Mein Herz bleibt stehen. Ich halte unbewusst meinen Atem an. Als Clémence mir in den Verstand kommt, eile ich die Treppen runter. Ich renne so schnell ich kann, obwohl ich mir nicht mal sicher bin, von wo der Schrei kam. Als Erstes schaue ich im Wohnzimmer nach, aber da finde ich niemanden. Dann höre ich Stimmen, die von der Küche kommen. Enzo taucht auch auf und schaut mich verwirrt an. »Hast du das gehört?« Ich nicke und renne in die Küche. Enzo folgt mir. Je näher wir kommen, desto lauter werden die Stimmen. Als wir in der Küche stehen, sehen wir, wie Clémence heißes Wasser über Stella gießt und sie außer Kontrolle anschreit. Stella schreit und weint. Clémence ist rot vor Wut und hat ebenfalls Tränen in den Augen. Ich renne auf Clémence zu und ziehe sie von Stella weg. Enzo geht zu Stella rüber und hält sie fest. Ich schlinge meine Arme um Clémence, damit sie nicht wegkommt. »Lass mich los, ich werde sie umbringen, Enric, lass los!« schreit Clémence und versucht sich aus meinem Griff zu lösen. Ich gehe mit Clémence aus der Küche, damit sie sich beruhigen kann. Als wir genug entfernt sind, lasse ich sie los und dränge sie an die Wand. Ich nehme ihr Gesicht in meine Hände und gebe ihr einen Kuss auf die Stirn. Ihr Gesicht ist nass und sie glüht. Sie legt ihr Gesicht seitlich auf meine Brust und schließt die Augen. Mit einer Hand drücke ich ihren Kopf mehr an mich und den anderen schlinge ich um sie. »Was hat sie gesagt, rosa?« frage ich sie leise. Sie schüttelt nur ihren Kopf und sagt nichts. Ich frage auch nicht mehr nach und drücke sie nur an mich, bis sie sich von selbst entfernt. Ich schaue sie an und sie schaut mich an. Ihre Tränen sind getrocknet.
»Beruhigt?« Sie nickt. Ich laufe ins Wohnzimmer um ihr ein Glas Wasser zu füllen. Ihre Schritte sind hinter mit zu hören. Ich nehme ein Glas welches auf dem Tisch steht und fülle es mit Wasser. Als ich mich wieder umdrehe steht sie nicht mehr hinter mir. Wo ist sie? »Enric!« höre ich Enzos Stimme die nach mir schreit.

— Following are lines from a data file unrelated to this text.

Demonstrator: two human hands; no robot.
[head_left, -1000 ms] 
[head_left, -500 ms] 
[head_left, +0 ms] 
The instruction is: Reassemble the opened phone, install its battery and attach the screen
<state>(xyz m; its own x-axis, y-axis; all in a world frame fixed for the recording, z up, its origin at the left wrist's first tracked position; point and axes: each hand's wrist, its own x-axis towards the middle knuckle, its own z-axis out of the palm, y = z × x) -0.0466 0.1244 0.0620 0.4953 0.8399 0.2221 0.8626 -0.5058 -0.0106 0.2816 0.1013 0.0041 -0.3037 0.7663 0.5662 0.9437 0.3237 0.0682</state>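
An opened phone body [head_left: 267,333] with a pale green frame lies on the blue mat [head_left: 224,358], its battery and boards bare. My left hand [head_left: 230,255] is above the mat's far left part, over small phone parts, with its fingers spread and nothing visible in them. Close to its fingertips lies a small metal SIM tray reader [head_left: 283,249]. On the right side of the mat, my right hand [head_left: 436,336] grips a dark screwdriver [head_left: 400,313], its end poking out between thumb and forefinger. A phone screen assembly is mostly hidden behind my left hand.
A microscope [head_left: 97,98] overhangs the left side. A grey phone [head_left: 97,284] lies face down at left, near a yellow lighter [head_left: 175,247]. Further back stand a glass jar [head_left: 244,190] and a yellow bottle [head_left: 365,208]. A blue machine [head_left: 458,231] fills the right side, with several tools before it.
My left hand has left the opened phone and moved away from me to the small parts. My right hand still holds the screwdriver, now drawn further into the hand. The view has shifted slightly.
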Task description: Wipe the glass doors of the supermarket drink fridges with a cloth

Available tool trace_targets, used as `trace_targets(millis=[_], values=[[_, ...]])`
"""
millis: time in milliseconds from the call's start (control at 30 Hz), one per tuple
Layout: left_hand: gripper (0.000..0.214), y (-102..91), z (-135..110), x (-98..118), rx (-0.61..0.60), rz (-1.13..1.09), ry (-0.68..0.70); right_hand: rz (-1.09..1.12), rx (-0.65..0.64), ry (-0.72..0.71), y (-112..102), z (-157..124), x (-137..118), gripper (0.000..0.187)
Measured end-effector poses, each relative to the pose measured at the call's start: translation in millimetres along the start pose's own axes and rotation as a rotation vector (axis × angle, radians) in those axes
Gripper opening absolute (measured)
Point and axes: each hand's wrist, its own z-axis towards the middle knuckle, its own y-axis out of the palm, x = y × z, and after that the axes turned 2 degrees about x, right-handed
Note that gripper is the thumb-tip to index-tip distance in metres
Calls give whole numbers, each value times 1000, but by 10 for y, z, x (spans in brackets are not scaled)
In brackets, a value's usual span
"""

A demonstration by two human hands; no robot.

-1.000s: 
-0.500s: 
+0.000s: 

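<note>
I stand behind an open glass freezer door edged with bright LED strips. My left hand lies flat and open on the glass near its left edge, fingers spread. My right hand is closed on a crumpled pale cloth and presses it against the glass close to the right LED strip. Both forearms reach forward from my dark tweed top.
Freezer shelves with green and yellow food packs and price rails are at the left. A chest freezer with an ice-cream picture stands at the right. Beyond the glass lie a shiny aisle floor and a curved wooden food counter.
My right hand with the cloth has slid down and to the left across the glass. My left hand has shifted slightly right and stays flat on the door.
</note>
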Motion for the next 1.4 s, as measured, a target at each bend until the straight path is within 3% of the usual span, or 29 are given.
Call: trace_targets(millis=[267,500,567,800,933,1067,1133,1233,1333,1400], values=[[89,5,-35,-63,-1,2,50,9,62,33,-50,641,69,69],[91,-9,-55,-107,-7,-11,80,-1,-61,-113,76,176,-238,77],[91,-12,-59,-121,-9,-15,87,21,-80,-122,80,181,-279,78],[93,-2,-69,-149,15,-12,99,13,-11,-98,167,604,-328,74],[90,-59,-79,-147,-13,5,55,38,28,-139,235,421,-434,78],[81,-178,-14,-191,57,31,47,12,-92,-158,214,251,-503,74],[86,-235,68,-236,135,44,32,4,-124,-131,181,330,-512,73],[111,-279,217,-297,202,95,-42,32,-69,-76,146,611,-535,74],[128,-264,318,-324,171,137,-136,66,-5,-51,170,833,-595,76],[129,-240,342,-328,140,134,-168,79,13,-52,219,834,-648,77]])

Ich renne in die Küche, aber da finde ich sie nicht. Mir fällt auf, dass die Tür in der Küche, die nach draußen in den Garten führt, offen ist. Ich gehe da raus und schaue mich im Garten um. Ich sehe alle drei am Brunnen. Weil Enzo vor mir steht, kann ich nur sehen, dass Clémence und Stella näher am Brunnen sind. Ich kann aber nicht sehen, was sie machen. »Enzo?«, rufe ich nach meinem Bruder. Und als er sich zu mir umdreht, kann ich mehr erkennen. Clémence drückt Stellas Kopf unter Wasser. Stella schlägt mit ihren Händen herum, aber das verhindert Clémence nicht davon ab, sie noch weiter unter Wasser zu drücken. Ich renne auf die beiden zu, aber bevor ich die beiden erreiche, hält mich Enzo zurück. »Lass sie, was Stella zu ihr gesagt hat, hat sie sehr wütend gemacht. Man merkt es. Wenn du sie jetzt festhältst, wird sie noch wütender.« Ich höre auf ihn und lasse sie machen. Sie zieht Stellas Kopf paar mal hoch und drückt sie dann wieder unter Wasser. Stella hustet und weint, aber wir greifen nicht ein. Ich weiß nicht, was sie gesagt hat, aber es hat Clémence vor Wut blind werden lassen. Nach ein paar Minuten merke ich, dass Stella schwächer wird. Wenn sie stirbt, wird Clémence es bereuen. Sie sieht gerade nicht, wie weit sie geht. Weil ich nicht will, dass sie später darunter leidet, gehe ich auf sie zu und ziehe sie zu mir hoch. »Okay, das reicht, du bringst sie noch um, mi rosa, das willst du doch nicht. Beruhig dich« sage ich. Sie hört auf mich und geht nicht mehr auf Stella zu. »Mach es nicht. Wenn du willst, dass sie stirbt, dann überlasse es mir. Ich mache es für dich, du musst es nur sagen.« Sage ich sanft und bemerke, dass sie sich jetzt wirklich beruhigt.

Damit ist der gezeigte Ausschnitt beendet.